When Safety Becomes a Vulnerability: Exploiting LLM Alignment Homogeneity for Transferable Blocking in RAG
- URL: http://arxiv.org/abs/2603.03919v1
- Date: Wed, 04 Mar 2026 10:27:09 GMT
- Title: When Safety Becomes a Vulnerability: Exploiting LLM Alignment Homogeneity for Transferable Blocking in RAG
- Authors: Junchen Li, Chao Qi, Rongzheng Wang, Qizhi Chen, Liang Xu, Di Liang, Bob Simons, Shuang Liang,
- Abstract summary: TabooRAG is a transferable blocking attack framework operating under a strict black-box setting.<n>We show that TabooRAG achieves stable cross-model transferability and state-of-the-art blocking success rates, reaching up to 96% on GPT-5.2.

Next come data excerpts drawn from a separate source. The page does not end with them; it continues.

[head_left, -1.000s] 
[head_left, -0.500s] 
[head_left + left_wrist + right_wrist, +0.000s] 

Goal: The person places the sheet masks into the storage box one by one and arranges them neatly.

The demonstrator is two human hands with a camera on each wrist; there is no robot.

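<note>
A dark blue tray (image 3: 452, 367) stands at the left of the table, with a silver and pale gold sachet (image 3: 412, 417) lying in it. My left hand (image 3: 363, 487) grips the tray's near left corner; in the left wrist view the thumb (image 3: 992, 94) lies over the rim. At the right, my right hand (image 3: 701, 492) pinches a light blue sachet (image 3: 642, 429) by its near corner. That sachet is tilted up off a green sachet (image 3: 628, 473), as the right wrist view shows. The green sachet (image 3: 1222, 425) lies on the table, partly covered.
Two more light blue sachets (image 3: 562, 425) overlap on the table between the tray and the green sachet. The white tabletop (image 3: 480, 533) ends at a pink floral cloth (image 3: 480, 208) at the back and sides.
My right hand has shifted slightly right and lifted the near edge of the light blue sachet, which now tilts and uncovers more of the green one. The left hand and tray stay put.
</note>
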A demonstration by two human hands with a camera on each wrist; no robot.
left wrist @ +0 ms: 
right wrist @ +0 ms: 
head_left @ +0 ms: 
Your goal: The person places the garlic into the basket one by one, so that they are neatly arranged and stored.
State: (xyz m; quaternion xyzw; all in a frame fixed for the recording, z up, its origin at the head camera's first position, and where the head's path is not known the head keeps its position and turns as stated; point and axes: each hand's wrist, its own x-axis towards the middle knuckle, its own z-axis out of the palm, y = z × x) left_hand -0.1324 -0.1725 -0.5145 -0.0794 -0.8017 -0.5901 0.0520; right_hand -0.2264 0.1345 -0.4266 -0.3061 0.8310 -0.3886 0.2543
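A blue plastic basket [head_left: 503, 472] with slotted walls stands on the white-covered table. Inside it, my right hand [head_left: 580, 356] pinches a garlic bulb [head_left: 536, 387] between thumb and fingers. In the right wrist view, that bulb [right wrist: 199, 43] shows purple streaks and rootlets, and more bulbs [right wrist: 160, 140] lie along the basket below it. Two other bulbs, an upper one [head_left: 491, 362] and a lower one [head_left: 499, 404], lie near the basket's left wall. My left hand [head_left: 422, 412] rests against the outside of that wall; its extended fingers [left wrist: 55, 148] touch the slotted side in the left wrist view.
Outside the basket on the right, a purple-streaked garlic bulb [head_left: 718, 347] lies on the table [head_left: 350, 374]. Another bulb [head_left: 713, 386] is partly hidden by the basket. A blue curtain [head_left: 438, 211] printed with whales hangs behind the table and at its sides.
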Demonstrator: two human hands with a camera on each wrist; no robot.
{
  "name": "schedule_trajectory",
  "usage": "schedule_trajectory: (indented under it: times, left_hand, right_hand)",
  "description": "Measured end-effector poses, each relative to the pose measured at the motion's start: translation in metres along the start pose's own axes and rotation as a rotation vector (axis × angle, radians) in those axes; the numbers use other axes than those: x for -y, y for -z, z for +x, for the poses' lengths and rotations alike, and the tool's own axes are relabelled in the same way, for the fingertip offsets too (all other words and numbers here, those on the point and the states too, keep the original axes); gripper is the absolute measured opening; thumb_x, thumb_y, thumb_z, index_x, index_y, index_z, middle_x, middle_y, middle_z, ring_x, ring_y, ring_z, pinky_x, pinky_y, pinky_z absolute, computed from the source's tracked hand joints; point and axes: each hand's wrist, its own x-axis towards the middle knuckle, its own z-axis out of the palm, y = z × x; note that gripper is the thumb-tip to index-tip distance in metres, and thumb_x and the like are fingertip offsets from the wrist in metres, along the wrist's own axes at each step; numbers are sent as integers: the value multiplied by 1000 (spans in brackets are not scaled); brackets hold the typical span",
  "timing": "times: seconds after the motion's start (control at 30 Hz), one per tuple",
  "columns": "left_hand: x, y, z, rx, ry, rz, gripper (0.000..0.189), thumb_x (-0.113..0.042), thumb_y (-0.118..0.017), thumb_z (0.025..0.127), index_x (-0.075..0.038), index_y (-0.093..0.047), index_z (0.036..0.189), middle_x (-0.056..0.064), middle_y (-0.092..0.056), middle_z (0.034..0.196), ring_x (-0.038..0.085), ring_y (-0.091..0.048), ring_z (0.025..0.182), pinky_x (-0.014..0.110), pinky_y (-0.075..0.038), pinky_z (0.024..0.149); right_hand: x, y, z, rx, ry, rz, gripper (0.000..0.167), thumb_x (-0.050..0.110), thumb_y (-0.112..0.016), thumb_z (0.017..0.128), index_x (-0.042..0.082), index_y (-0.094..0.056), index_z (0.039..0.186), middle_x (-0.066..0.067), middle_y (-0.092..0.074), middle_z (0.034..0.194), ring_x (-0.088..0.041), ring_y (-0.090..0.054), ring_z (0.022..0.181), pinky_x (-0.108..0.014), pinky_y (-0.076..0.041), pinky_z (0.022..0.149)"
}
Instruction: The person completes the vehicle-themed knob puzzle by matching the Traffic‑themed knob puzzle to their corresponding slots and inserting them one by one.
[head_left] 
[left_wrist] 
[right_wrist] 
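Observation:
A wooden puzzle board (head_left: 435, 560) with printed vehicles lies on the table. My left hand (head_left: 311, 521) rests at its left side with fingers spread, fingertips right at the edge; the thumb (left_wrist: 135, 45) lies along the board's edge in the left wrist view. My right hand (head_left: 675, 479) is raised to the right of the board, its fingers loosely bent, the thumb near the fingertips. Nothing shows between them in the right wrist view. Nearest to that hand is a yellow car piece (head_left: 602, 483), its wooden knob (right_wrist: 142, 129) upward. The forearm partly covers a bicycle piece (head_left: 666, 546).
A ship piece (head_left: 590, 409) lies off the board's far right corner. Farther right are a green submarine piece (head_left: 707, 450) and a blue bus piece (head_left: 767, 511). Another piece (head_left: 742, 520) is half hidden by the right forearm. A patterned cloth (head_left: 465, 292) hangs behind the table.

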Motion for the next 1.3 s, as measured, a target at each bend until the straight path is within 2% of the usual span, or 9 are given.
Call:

- Score: 16.528679832019854
- License: http://arxiv.org/licenses/nonexclusive-distrib/1.0/
- Abstract: Retrieval-Augmented Generation (RAG) enhances the capabilities of large language models (LLMs) by incorporating external knowledge, but its reliance on potentially poisonable knowledge bases introduces new availability risks. Attackers can inject documents that cause LLMs to refuse benign queries, attacks known as blocking attacks. Prior blocking attacks relying on adversarial suffixes or explicit instruction injection are increasingly ineffective against modern safety-aligned LLMs. We observe that safety-aligned LLMs exhibit heightened sensitivity to query-relevant risk signals, causing alignment mechanisms designed for harm prevention to become a source of exploitable refusal. Moreover, mainstream alignment practices share overlapping risk categories and refusal criteria, a phenomenon we term alignment homogeneity, enabling restricted risk context constructed on an accessible LLM to transfer across LLMs. Based on this insight, we propose TabooRAG, a transferable blocking attack framework operating under a strict black-box setting. An attacker can generate a single retrievable blocking document per query by optimizing against a surrogate LLM in an accessible RAG environment, and directly transfer it to an unknown target RAG system without access to the target model. We further introduce a query-aware strategy library to reuse previously effective strategies and improve optimization efficiency. Experiments across 7 modern LLMs and 3 datasets demonstrate that TabooRAG achieves stable cross-model transferability and state-of-the-art blocking success rates, reaching up to 96% on GPT-5.2. Our findings show that increasingly standardized safety alignment across modern LLMs creates a shared and transferable attack surface in RAG systems, revealing a need for improved defenses.